Financial Transaction Tax: France and Germany issue an outline of proposed financial transaction tax to be implemented in the European Union

Sullivan & Cromwell LLP - September 12, 2011

Following an announcement made by President Sarkozy and Chancellor Merkel in August 2011, the outline of a proposed financial transaction tax (“FTT”) was released on September 9, 2011 in a letter sent by France’s and Germany’s Ministers of Finance to the EU Commission (the “Letter”). The Letter calls for the implementation of the FTT at the European level first, stating that “the European Union should lead the global mobilization on this issue”. The FTT would be applicable to all types of financial transactions, except for transactions that are viewed as “non-speculative” such as loans or transactions on primary equity markets.
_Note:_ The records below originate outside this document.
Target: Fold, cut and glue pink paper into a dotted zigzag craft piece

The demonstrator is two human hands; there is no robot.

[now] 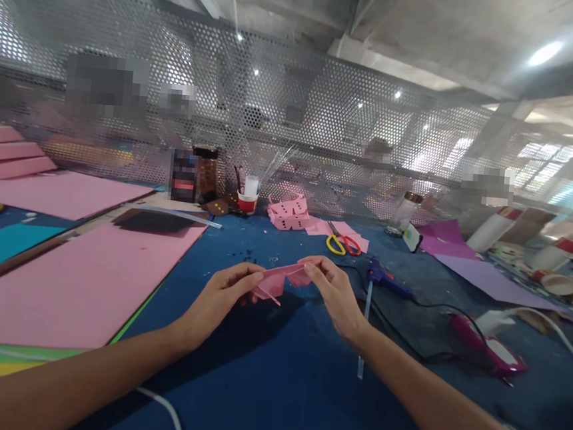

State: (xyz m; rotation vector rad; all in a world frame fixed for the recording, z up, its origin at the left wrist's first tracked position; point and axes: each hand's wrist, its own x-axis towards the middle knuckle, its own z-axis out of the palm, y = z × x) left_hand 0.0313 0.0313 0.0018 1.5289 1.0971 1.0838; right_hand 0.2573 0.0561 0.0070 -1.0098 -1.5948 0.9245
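Note:
A small piece of folded pink paper (274, 282) is held up over the blue table (251, 386) between my two hands. My left hand (240, 286) pinches its left end between thumb and fingers. The right end is gripped by my right hand (329, 287), thumb against fingertips. Flaps hang down from the paper's upper edge, and a thin strip sticks out at its lower left. Beyond my hands sits a pink folded paper shape with dark dots (289, 213). Scissors with yellow and red handles (344, 244) lie on pink paper scraps (318, 226) behind my right hand.
A blue glue gun (388, 279) with a clear glue stick (365, 329) lies right of my right hand, near a magenta power strip (493, 347) and cables. Large pink sheets (80, 277) cover the left side. Jars, a red-white cup (247, 202) and a perforated metal screen (296, 109) stand behind.

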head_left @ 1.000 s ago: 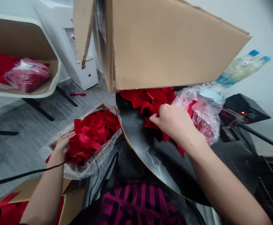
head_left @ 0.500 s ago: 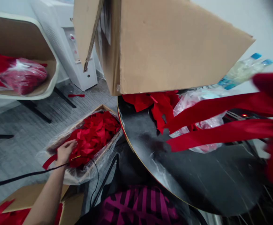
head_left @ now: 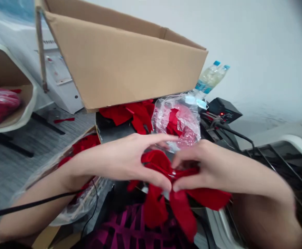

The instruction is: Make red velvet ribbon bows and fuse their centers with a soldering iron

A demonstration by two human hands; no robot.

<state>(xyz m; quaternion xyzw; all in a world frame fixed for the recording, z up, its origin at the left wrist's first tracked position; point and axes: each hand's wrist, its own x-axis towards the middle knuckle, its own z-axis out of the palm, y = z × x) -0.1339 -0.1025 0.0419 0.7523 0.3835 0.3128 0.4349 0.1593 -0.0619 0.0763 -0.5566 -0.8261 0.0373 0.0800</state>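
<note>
A red ribbon bow [head_left: 156,162] with long hanging tails is held up between both hands above the black round table. My left hand [head_left: 138,159] curves round its left loop, thumb at the bow's centre. My right hand [head_left: 195,166] pinches the bow just right of the centre, fingers bent, thumb tip close to the left thumb. A small pale, shiny spot shows at the middle of the bow. Behind the hands, a clear plastic bag [head_left: 189,119] with red pieces inside lies on the table beside loose red ribbon pieces [head_left: 125,114].
A large open cardboard box [head_left: 130,65] stands at the table's back. Bottles with blue caps [head_left: 213,77] and a black device [head_left: 226,109] with a red light are behind right. Left below is a plastic-lined box [head_left: 88,135] of red ribbon. A black cord [head_left: 37,204] crosses my left forearm.
My left hand has come up from the plastic-lined box of ribbon to the bow. The bow has moved from the right edge to the middle, and my right hand now shows on it.
</note>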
Financial transactions would be subject to the FTT when at least one counterparty is located in the EU. The Letter sets forth several proposals for the definition of the tax base, which could be different for different types of instruments. The Letter does not provide guidance on applicable tax rates. However, the European Commissioner for taxation Algirdas Semeta indicated that a tax of 0.1% (and 0.01% on derivatives) would be low enough so as not to trigger avoidance measures. The FTT would be collected by financial intermediaries and central depositaries/clearing houses. The UK Chancellor indicated on September 10, 2011 that he would oppose a new European tax on financial transactions. However, Germany’s Wolfgang Schaüble has said in the past that the FTT may be implemented in the euro zone first. The EU Commission will propose a draft proposal on the FTT in early October.